Substrates preparation and light treatment
The liquid spawn was inoculated into sterilized bags (17 cm × 33 cm) containing the growth medium (purchased from the Mushroom base of Jilin Agricultural University, Changchun, China) for radial mycelial growth and fruiting body cultivation. The growth medium (65% moisture content) consisted of corn cob (24%), wood shavings (35%), wheat bran (24%), corn flour (10%), soybean meal (5%), temperament calcium carbonate (1%), and lime (1%). The bags were placed in a mushroom incubator (Hipoint Corporation, Taiwan) at 24 °C, 55% air moisture, and dark condition for 20 days. After 20 days of inoculation, P. ostreatus primordium emerged. At this stage, the bags containing newly emerged primordium were subjected to blue-light, red-light, and dark treatments at 24 °C for 7 days. Blue-light and red-light treatments were conducted using an LED blue lighting unit (430–470 nm) and LED red lighting unit (610–640 nm) in the mushroom incubator (MI302, Hipoint Corporation), respectively. The light intensity was about 50 μmol/m2/S. After 7 days of light treatment, the stipe, pileus, and gill of each mushroom were collected for RNA extraction. Fresh weights of the stipe and pileus + gill for each treatment were determined, with 10 mushrooms for each treatment.
Each treatment and each tissue comprised three biological replicates, and each biological replicate consisted of three mushrooms. A total of 2 μg of RNA per sample were used as the input material for RNA sample preparations. Sequencing libraries were generated using NEBNext® Ultra™ RNA Library Prep Kit for Illumina® (#E7530L, NEB, USA) following the manufacturer’s recommendations. In brief, mRNA was purified from total RNA using poly-T oligo-attached magnetic beads. Fragmentation was conducted using divalent cations in NEBNext First Strand Synthesis Reaction Buffer (5 ×) under elevated temperature. First-strand cDNA was synthesized using random hexamer primer and RNase H, and second-strand cDNA synthesis was subsequently performed using dNTPs, DNA polymerase I, and RNase H. The library fragments were purified using QiaQuick PCR kits, and eluted with EB buffer. Then, terminal repair, A-tailing, and adapter were implemented. The libraries were sequenced on an Illumina platform and 150-bp paired-end reads were generated. Finally, about 6 Gb of clean data was obtained for each sample. The genome sequence of P. ostreatus PC15 strain was used as a reference genome (NCBI accession PRJNA81933, Riley et al. 2014). The obtained clean data were aligned to the reference genome using HISAT2 v2.1.0, the successor to TopHat2, which uses a modified BWT algorithm to convert reference genomes to index at a faster speed and with fewer resources. The FPKM value was used to define the expression level of each gene, and DESeq 2 was employed to determine the differentially expressed genes (DEGs) among treatments (adjusted P ≤ 0.05 and |log2fold change | ≥ 1). The number of DEGs used to make a Venn diagram was ascertained, and the fold change values of all genes were subjected to KEGG enrichment analysis using the clusterProfiler R package (GSEA method) (Yu et al. 2012). The generated P values were adjusted using the BH method (Yu et al. 2012).

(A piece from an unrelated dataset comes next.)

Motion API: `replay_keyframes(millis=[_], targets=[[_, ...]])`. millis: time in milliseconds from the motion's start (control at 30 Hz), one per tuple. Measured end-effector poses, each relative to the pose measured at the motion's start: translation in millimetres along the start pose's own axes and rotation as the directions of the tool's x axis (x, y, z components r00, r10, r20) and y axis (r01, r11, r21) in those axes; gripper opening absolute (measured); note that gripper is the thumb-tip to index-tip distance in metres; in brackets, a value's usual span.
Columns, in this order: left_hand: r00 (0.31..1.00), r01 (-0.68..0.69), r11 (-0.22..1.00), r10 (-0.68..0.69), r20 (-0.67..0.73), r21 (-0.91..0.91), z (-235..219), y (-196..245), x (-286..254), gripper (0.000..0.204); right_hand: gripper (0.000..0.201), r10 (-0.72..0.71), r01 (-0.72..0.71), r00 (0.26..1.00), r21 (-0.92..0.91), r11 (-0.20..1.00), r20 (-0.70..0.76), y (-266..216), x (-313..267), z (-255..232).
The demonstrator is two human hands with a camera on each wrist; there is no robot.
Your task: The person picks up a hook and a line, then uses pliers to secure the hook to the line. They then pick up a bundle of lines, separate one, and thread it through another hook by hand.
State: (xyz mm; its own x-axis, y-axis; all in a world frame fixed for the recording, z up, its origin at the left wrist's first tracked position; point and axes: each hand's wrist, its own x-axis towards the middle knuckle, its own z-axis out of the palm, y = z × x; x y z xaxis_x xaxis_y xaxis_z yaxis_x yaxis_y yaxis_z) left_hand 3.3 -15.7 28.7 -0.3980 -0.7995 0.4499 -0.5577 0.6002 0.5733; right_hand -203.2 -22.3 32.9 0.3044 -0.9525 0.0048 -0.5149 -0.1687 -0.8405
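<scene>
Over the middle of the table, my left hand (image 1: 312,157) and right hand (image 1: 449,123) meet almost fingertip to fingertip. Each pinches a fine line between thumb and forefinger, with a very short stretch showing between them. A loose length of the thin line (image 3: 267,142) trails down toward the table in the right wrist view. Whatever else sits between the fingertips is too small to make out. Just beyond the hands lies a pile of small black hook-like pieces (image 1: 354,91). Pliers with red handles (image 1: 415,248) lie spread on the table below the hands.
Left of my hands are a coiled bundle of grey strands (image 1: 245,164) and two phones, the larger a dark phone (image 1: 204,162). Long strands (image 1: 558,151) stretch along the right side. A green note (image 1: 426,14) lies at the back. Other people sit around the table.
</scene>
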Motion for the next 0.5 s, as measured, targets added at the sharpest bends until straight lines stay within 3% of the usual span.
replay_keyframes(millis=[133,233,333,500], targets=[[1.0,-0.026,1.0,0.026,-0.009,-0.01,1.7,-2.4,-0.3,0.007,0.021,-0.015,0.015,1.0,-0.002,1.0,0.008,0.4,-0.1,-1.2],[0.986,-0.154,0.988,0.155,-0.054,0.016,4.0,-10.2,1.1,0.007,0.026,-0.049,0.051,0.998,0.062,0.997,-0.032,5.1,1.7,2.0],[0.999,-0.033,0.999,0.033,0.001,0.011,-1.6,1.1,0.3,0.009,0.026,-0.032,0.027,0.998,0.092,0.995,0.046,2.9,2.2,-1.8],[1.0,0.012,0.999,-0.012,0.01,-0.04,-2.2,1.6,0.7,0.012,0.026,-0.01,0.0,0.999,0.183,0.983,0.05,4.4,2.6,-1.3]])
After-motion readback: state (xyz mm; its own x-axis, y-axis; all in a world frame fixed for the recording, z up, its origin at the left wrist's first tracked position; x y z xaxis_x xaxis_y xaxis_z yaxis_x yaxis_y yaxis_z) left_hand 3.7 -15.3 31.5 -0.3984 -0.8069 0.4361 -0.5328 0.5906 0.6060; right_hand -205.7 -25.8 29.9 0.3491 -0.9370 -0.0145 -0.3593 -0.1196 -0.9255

Quantitative real-time PCR
Each treatment and each tissue comprised three biological replicates, and each biological replicate consisted of three mushrooms. The total RNA from each organ of the mushroom was extracted using TRIzol reagent (Invitrogen). The RNA was treated with DNaseI (Invitrogen), reverse-transcribed using SuperScriptTM RNase H-Reverse Transcriptase (Invitrogen), and then subjected to quantitative real-time PCR (qRT-PCR) using gene-specific primers (Additional file 1: Table S1 online). Amplification of the target gene during each cycle was monitored by using SYBR Green, and Actin (ID gene_9983) and GPDH (gene_10642) mRNA amplifications were used as internal quantitative control. The relative expression of the target genes was calculated using the △△Ct method (Livak and Schmittgen 2001).
Differences in fresh weight and qRT-PCR results was determined by t test using SPSS version 16.0 (IBM). Statistical significance was set at P < 0.05. The statistical test for RNA-Seq data was performed using the DESeq 2 R package.